Business highlights
Life insurance to be more complex By 1990, shopping for life insurance will be more complicated, and insurance companies will have to diversify their products to compete with numerous other financial options.
An industry study, conducted by Arthur Andersen & Co., a Chicago-based research firm, and the Life Office Management Association, notes that more and more ''equity/investment-oriented products'' will be entering the marketplace in the years ahead. These allow policyholders to switch from one policy to another without penalty.
The industry staple whole-life policy will decrease in sales volume, the study says; term life will remain at about the same levels. But the real market leader will be in the ''universal/variable life'' category.

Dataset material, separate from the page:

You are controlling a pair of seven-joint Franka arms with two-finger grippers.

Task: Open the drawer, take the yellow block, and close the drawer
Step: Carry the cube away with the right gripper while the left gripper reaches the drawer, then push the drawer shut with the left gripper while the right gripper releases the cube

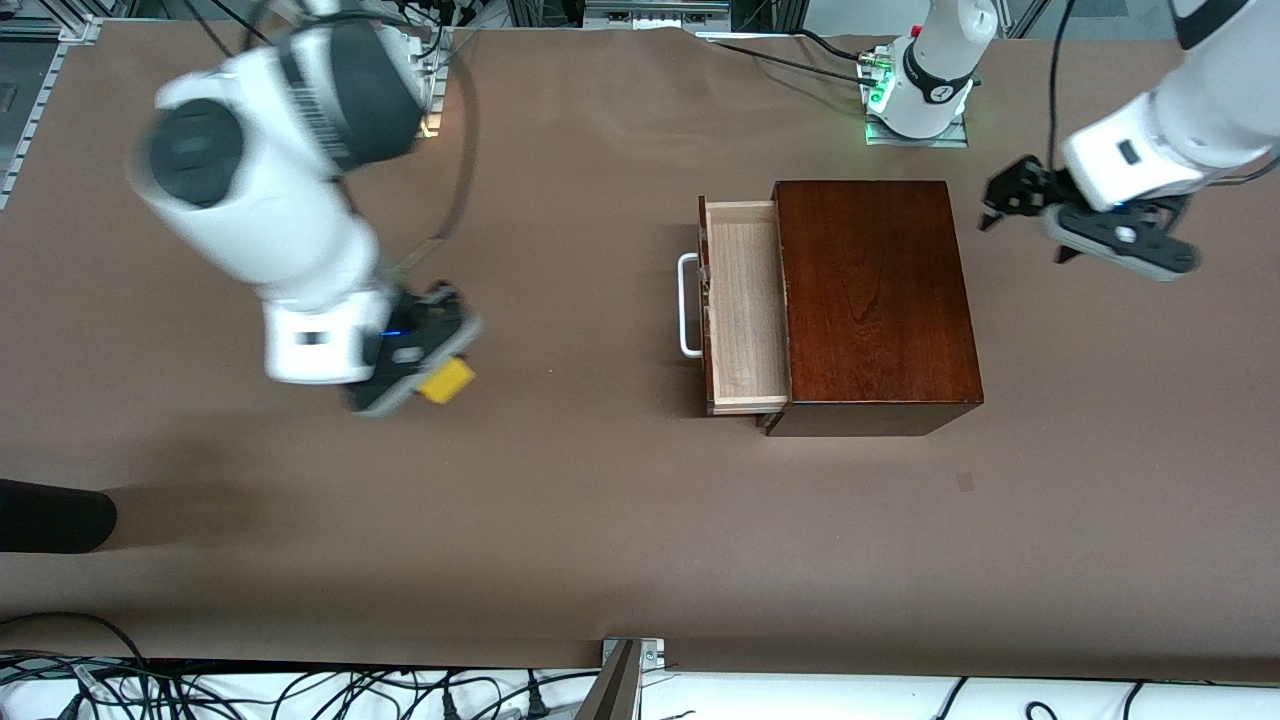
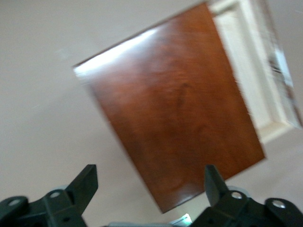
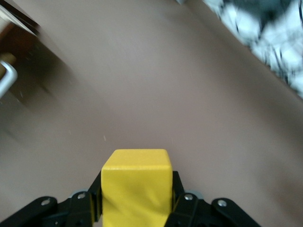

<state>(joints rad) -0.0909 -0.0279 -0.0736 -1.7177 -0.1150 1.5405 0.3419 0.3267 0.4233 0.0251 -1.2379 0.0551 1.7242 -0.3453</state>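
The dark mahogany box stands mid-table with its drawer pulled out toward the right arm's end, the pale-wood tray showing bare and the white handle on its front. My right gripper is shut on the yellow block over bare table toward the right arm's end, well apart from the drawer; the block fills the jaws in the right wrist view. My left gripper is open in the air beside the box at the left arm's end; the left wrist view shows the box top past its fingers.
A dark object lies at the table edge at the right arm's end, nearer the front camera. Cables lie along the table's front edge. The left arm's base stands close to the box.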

Universal life allows a policyholder to change the death benefit from time to time and vary the amount or timing of premium payments. Variable life features benefits that relate to the value of the assets behind the contract at the time the benefit is paid. It is more of an investment instrument than the traditional fixed-value insurance policy.
The study also notes that mergers and acquisitions in the insurance industry are expected to increase the size - but narrow the number - of big insurance companies by 1990.
Large life insurance companies (more than $50 billion in life insurance in force) appear to have a competitive edge and may increase their market share from its current 40 percent to 48 percent. Mid-size companies ($5 billion to $50 billion) will experience a slight decrease in market share, the study predicts, and small companies will lose the most. Job stability in a high-tech field
Specialists in the burgeoning field of information systems management may not be the workplace vagabonds they are popularly thought to be.
A recent survey by the Peat, Marwick & Mitchell accounting firm has found that systems executives typically have been with the same employer eight to 10 years.
Managers with one or more degrees were better paid than those without degrees , the survey found. MBA holders did best, with 51 percent earning more than $60, 000 a year. Peat, Marwick surveyed 1,200 information executives heading data processing departments of 50 to 100 people and in organizations employing 1,000 to 2,500.